Posted on 07/16/2012 6:10:54 PM PDT by Brian Kopp DPM

Dehydrate dementia patients to death to save money: British Medical Journal editorial

by Hilary White, Rome CorrespondentMon Jul 16, 2012 15:38 EST

July 16, 2012 (LifeSiteNews.com) – The courts should not interfere with doctors who want to dehydrate to death incapacitated patients who are a drain on scarce financial resources, according to an editorial in this week’s edition of the prestigious British Medical Journal.

Raanan Gillon, emeritus professor of medical ethics and former chairman of the Institute of Medical Ethics governing body, wrote that a ruling last year by the High Court against dehydrating an incapacitated patient to death was “profoundly disturbing” because it took the life and death decision-making power out of the hands of doctors and required that the principle of the “sanctity of life” take precedence over other considerations.

The judgment, he said, “threaten[s] to skew the delivery of severely resource-limited healthcare services towards providing non-beneficial or minimally beneficial life prolonging treatments including artificial nutrition and hydration to thousands of severely demented patients whose families and friends believe they would not have wanted such treatment”.

He complained that the ruling required that, under the “stringent” Mental Capacity Act, in order to remove “life prolonging treatment” like a feeding and hydration tube, the patient himself must have left a legally binding “advance decision” in writing, and that previous casual or unrecorded statements to relatives were not sufficient grounds. 

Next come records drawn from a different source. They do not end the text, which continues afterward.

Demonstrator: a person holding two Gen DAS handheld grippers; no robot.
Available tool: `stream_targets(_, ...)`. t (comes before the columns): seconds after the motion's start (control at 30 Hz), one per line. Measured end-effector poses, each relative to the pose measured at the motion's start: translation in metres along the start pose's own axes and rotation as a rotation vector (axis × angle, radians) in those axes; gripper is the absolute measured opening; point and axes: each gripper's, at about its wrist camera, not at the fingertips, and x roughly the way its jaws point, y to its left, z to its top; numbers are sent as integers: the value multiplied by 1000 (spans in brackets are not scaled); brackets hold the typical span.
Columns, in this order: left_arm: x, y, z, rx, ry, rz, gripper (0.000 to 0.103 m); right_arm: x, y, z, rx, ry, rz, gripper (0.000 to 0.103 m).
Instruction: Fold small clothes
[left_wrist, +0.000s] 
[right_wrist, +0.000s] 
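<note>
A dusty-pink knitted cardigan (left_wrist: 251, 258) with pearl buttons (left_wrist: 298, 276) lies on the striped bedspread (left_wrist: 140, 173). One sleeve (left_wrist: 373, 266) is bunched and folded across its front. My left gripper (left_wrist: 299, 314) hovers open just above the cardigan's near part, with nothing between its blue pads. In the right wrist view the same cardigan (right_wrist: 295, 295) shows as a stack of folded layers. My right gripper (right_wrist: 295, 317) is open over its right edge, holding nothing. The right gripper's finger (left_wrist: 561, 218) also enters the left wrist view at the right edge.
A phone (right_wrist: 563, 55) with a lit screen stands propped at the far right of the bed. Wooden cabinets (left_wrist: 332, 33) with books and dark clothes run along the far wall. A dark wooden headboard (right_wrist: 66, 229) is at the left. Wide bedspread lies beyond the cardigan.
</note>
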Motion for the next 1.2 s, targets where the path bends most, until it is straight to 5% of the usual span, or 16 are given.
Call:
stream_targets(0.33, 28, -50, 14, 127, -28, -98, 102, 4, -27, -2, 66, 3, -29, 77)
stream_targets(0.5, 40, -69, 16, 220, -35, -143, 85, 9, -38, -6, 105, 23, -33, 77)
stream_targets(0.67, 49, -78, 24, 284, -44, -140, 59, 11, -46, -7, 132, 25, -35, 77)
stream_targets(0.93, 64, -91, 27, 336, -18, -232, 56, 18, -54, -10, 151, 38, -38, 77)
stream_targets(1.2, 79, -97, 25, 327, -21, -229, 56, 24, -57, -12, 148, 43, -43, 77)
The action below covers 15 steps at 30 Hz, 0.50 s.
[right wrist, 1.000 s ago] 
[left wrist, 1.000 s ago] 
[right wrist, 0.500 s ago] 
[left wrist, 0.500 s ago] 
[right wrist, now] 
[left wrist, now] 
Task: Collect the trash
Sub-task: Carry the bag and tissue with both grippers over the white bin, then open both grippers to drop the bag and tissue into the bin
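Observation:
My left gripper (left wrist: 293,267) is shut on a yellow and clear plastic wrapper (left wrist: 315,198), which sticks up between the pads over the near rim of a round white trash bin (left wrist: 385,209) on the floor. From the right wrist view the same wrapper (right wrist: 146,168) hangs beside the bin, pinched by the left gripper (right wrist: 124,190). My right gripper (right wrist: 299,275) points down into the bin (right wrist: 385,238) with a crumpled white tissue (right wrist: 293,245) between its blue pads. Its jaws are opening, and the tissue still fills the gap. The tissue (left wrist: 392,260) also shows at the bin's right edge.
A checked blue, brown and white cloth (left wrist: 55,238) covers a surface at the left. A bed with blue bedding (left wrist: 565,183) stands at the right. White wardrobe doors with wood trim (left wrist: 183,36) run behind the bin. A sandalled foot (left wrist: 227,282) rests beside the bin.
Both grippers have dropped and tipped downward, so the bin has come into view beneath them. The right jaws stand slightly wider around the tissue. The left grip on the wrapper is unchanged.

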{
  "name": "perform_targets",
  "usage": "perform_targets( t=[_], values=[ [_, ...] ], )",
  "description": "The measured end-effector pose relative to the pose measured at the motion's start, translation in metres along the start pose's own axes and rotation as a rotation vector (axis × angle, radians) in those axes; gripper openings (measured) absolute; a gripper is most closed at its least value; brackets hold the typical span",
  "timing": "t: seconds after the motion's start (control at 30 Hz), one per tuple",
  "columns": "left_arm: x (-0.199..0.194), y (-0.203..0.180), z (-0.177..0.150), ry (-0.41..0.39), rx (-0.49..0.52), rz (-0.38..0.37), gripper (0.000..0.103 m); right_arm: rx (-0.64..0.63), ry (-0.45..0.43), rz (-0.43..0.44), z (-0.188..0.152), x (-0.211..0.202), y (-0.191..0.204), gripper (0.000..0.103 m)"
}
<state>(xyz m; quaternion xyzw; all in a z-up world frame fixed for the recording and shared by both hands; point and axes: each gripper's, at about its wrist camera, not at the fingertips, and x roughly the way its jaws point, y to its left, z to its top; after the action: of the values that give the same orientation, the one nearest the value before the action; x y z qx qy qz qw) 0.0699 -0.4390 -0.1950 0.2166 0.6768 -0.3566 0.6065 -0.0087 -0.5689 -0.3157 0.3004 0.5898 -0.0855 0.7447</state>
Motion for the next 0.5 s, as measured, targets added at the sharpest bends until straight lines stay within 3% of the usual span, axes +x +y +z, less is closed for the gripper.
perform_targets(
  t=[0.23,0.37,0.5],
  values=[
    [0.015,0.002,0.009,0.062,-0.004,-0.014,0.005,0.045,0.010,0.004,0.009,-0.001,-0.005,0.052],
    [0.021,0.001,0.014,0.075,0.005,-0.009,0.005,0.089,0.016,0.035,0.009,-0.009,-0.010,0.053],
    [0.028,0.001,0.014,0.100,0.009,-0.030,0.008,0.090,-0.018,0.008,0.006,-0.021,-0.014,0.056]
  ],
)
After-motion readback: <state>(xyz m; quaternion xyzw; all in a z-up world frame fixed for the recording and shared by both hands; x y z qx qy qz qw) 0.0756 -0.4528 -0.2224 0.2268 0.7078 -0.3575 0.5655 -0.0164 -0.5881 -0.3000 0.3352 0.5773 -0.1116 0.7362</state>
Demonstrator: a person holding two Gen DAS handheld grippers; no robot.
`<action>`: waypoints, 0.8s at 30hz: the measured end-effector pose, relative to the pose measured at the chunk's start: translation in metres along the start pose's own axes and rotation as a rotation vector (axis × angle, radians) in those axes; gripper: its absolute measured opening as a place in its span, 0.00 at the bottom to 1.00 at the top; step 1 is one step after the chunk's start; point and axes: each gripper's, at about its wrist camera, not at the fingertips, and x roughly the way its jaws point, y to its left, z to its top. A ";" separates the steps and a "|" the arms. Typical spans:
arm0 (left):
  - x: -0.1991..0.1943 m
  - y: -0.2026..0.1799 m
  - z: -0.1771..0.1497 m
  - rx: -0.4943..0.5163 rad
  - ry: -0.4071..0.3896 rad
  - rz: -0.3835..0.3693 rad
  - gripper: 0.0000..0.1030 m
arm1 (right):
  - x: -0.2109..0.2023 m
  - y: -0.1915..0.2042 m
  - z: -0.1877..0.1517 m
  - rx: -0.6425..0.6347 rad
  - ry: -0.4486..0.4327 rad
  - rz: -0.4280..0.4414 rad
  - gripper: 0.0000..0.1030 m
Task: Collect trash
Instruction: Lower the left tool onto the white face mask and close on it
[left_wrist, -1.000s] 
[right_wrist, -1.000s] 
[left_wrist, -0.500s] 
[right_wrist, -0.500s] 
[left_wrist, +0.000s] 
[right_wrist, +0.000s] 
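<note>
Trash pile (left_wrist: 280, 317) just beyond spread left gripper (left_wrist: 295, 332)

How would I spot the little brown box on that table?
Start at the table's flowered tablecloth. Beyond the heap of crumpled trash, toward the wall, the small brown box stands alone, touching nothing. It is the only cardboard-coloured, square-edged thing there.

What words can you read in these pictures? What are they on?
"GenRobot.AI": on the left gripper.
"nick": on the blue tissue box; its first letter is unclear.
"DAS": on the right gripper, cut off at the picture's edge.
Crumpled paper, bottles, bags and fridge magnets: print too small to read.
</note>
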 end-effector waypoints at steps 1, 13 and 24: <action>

The editorial, titled, “Sanctity of life law has gone too far,” said that unless it is overturned, the court ruling “will gradually and detrimentally distort healthcare provision, healthcare values, and common sense.”

Its logical implication, Gillon wrote, is that “doctors should no longer decide, in consultation with those who know their incapacitated patients, whether life prolonging treatment including artificial nutrition and hydration will be in their patients’ best interests.”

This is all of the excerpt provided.